Sementara beberapa kawan satu clubnya beruasaha menenangkan dirinya.
" Sudah Sukri nggak usah diambil hati omongan Pak Manager," ujar kawannya.
" Iya. Dalam setiap pertandingan selalu ada yang menang dan kalah. Sebuah kewajaran," kata sang pelatihnya dengan nada bijak.

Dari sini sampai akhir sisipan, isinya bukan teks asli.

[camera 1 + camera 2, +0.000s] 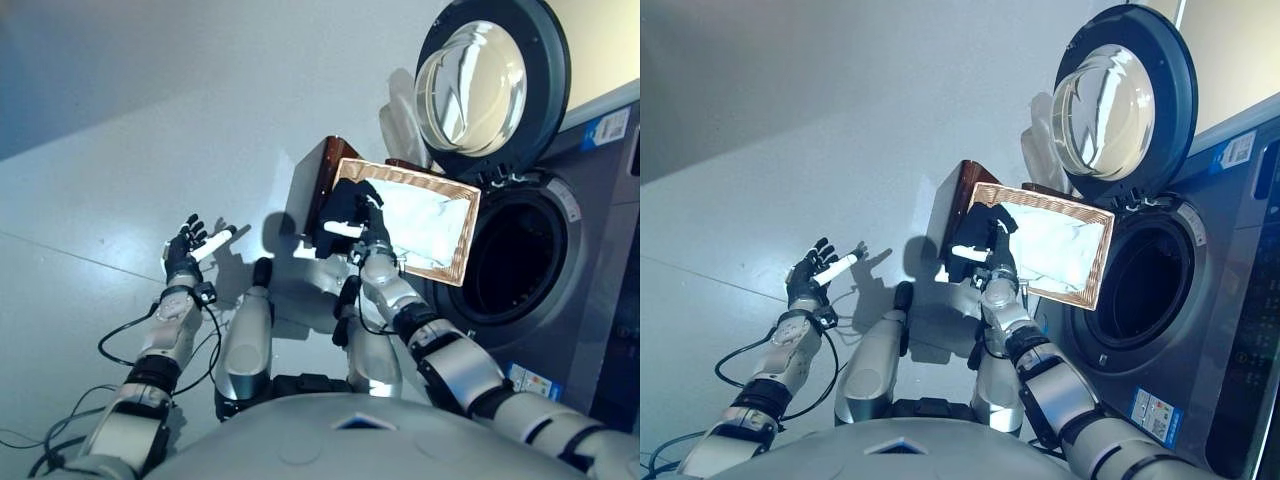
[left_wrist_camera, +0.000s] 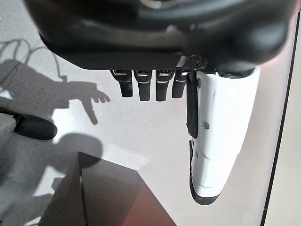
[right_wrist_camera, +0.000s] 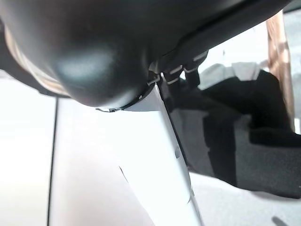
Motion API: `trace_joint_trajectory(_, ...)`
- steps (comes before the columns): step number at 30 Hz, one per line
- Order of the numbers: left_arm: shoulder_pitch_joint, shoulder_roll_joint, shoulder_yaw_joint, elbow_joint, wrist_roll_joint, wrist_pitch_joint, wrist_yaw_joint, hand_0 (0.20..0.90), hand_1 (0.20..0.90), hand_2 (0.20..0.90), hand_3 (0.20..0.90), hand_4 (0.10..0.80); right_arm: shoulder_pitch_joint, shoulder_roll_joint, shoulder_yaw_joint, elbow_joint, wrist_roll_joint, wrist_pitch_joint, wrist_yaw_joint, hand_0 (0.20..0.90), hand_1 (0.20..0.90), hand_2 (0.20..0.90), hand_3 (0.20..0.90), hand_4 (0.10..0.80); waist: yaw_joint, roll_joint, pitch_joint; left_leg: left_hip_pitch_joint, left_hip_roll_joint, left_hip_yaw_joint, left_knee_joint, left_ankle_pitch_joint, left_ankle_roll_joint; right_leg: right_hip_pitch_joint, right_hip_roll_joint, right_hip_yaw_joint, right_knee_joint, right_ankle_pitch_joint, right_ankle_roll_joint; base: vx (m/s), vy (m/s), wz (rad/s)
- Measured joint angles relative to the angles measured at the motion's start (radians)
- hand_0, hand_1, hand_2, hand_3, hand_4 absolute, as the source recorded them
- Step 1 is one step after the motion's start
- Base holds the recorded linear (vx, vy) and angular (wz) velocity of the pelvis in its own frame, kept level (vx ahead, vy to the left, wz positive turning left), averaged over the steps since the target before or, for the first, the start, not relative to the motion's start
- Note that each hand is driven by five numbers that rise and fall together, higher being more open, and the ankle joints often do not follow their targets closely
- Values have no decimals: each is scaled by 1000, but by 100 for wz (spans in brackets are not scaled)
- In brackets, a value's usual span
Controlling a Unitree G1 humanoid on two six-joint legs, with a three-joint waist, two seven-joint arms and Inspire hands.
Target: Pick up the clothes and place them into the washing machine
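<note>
The shallow wicker basket (image 1: pixel 465 235) is tipped up on its edge, its open side facing me, right by the washing machine's dark drum opening (image 1: pixel 512 265). White clothes (image 1: pixel 425 220) lie inside it. My right hand (image 1: pixel 358 212) is at the basket's left rim with its fingers curled over the edge; in the right wrist view its thumb (image 3: pixel 162 141) stands before the dark fingers, the rim (image 3: pixel 278 52) and white cloth (image 3: pixel 235 56). My left hand (image 1: pixel 185 252) is open and empty above the floor at the left, fingers straight (image 2: pixel 148 87).
The machine's round door (image 1: pixel 482 85) stands open, swung up above the drum. The low dark brown box (image 1: pixel 322 180) sits behind the basket's left side. A pale bundle (image 1: pixel 400 125) lies behind the door. Grey floor (image 1: pixel 120 150) spreads out to the left.
</note>
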Motion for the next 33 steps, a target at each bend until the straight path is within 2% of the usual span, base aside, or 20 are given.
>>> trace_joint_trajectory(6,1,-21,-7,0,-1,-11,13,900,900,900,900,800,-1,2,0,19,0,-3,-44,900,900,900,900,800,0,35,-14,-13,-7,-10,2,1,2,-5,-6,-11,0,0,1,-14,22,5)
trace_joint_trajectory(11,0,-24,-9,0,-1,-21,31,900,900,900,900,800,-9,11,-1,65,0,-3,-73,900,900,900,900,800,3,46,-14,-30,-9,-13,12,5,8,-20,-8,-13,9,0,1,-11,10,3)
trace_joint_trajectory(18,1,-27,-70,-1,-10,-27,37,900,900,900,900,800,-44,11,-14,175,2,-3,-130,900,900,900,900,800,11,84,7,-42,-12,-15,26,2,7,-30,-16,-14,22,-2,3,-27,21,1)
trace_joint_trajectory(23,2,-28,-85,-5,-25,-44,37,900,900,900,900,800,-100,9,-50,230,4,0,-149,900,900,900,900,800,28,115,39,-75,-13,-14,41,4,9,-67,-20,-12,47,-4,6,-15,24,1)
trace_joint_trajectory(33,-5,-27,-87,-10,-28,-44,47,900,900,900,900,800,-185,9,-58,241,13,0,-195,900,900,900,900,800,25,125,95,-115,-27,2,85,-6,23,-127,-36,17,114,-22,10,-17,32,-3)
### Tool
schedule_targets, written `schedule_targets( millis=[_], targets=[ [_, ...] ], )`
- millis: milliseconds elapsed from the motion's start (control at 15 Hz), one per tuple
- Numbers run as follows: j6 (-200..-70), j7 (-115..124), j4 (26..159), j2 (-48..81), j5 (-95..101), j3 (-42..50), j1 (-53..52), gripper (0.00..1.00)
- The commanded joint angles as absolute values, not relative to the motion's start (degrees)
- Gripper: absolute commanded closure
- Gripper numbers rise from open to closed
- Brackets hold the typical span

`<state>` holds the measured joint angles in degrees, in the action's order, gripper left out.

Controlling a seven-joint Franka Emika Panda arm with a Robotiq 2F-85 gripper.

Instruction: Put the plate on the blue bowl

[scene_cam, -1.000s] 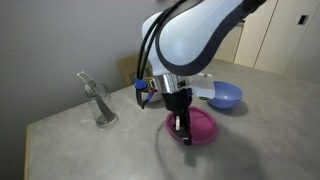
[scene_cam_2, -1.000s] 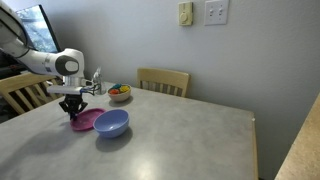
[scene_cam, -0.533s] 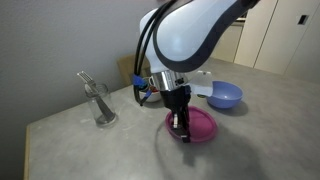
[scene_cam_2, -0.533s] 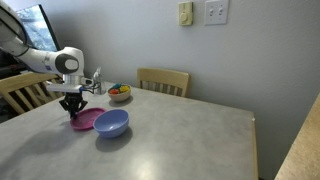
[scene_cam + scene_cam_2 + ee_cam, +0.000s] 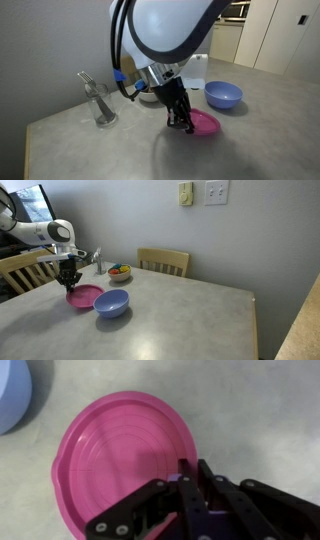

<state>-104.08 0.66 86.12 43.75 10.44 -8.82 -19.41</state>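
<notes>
Plate (image 5: 120, 455) seen lying on table (image 5: 260, 420), just beside blue bowl (image 5: 111, 303); near rim pinched by gripper (image 5: 186, 480). Risk judged: thin one-edge hold, so plate may be tilted, dropped, or bowl knocked when carried across

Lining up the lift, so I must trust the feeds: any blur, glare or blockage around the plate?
Wrist view: plate evenly lit, slightly soft; gripper dark and blurred up close. In an exterior view the arm's bulk hides part of the plate; in an exterior view it is small but glare-free.
</notes>
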Motion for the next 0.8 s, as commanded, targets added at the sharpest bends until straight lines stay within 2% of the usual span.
schedule_targets(
  millis=[0, 267, 467, 533, 600, 733],
  targets=[
    [-97.0, 4.9, 82.0, 43.9, 13.7, -6.9, -22.4, 0.97],
    [-91.6, 7.8, 78.3, 44.8, 15.8, -6.4, -23.8, 0.97],
    [-92.6, 5.5, 77.9, 44.9, 15.0, -7.4, -22.7, 0.97],
    [-94.8, 3.3, 78.7, 44.8, 14.0, -8.2, -21.5, 0.63],
    [-96.4, 1.7, 79.1, 44.8, 13.4, -8.6, -20.9, 0.61],
    [-100.7, -2.8, 80.3, 45.0, 11.7, -9.6, -19.2, 0.48]
  ],
)
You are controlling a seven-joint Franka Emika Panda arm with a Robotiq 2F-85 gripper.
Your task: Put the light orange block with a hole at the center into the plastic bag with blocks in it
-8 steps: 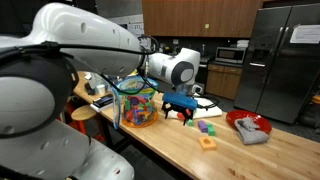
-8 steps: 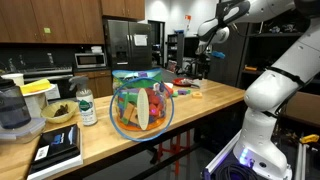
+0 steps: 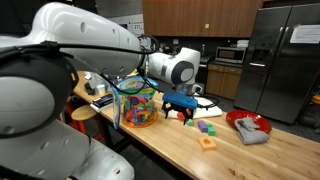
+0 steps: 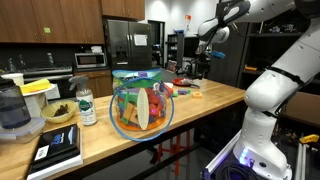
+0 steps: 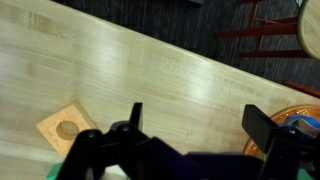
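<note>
The light orange block lies flat on the wooden table, its centre hole showing; in the wrist view it sits at the lower left. The plastic bag stands upright with many-coloured blocks inside; it also shows in an exterior view. My gripper hangs above the table between the bag and the block, open and empty. In the wrist view only bare wood lies between the fingers.
Small green and purple blocks lie near the orange block. A red bowl with grey cloth sits further along the table. A bottle, a bowl and a blender stand on the bag's other side. The table edge runs near the block.
</note>
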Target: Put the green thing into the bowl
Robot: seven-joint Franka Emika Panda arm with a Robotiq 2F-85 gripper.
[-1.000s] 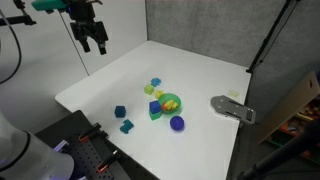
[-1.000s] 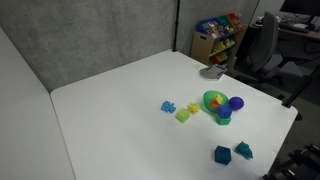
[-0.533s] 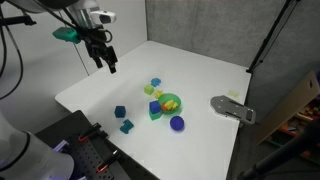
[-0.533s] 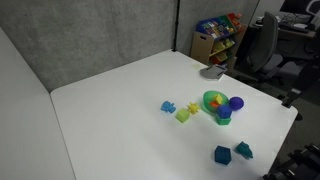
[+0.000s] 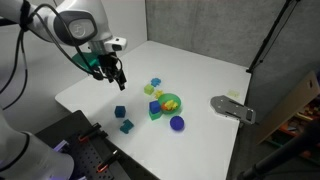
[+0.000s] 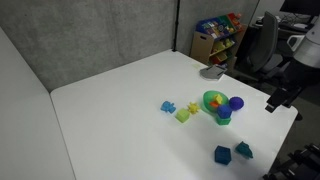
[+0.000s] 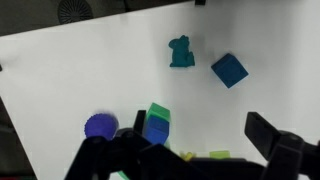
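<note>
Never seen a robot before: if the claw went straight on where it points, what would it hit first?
Probably bare table, near the blue cube: the open gripper points down at it. Depth is unclear.

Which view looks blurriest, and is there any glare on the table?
Wrist view: soft overall, the tool dark and out of focus at the bottom, the teal block fuzzy-edged. Both exterior views: white table evenly lit, no glare spot, only faint shadows.

In the wrist view the fingers (image 7: 275,148) are blurred and cut off by the bottom edge.
</note>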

Perbincangan Pak Manager dengan beberapa orang bertubuh tambun di sebuah cafe adalah awal dari bencana ini. Saat itu Sukri sedang melepaskan kepenatannya usai berlatih. Tanpa disadari, dia mendengar pembicaraan antara Manager klubnya dngan para cukong itu.
" Kalau tim Bapak bisa mengalah dengan tim lawan maka kami akan beri hadiah untuk Bapak," ujar salah seorang dari pria berbadan tambun itu.
" Ini masalah martabat klub Bos. Kami tak bisa mengalah. Ketua klub sudah memerintahkan semua pemain untuk all out dalam pertandingan final nanti," sanggah manager klub Sukri.
" Kami hanya minta pemain anda hanya mencetk satu gol saja ke gawang tim lawan. Hanya satu gol saja. Tak lebih dan tak kurang. Tapi jangan sampai tidak mencetak gol. Bangklut kami wo,: sela yang lainnya.
" Kami beri hadiah tiga kali lipat dari hadiah juara turnamen itu. Dan ini uang mukanya," ujar seorang dari pria bertubuh tambun itu sambil menyerahkan beberapa bungkusan.
Manager Klub Sukri terdiam saat melihat uang itu. Sangat banyak. Pikiran kotor mulai menyinggahi otak kanannya.
" Hadiah ini bisa mencukupi kebutuhan hidupmu selama bertahun-tahun. Kamu tidak perlu kerja," sambung yang lainnya sambil tertawa. Malam makin menghitam. Sukri pun meninggalkan cafe itu dengan sejuta tanya. Sejuta kegundahan.
Beberapa jam menjelang pertandingan, Sukri dipanggil pelatihnya. Atas perintah manager klub, Sukri tidak dimainkan sebagai line up utama.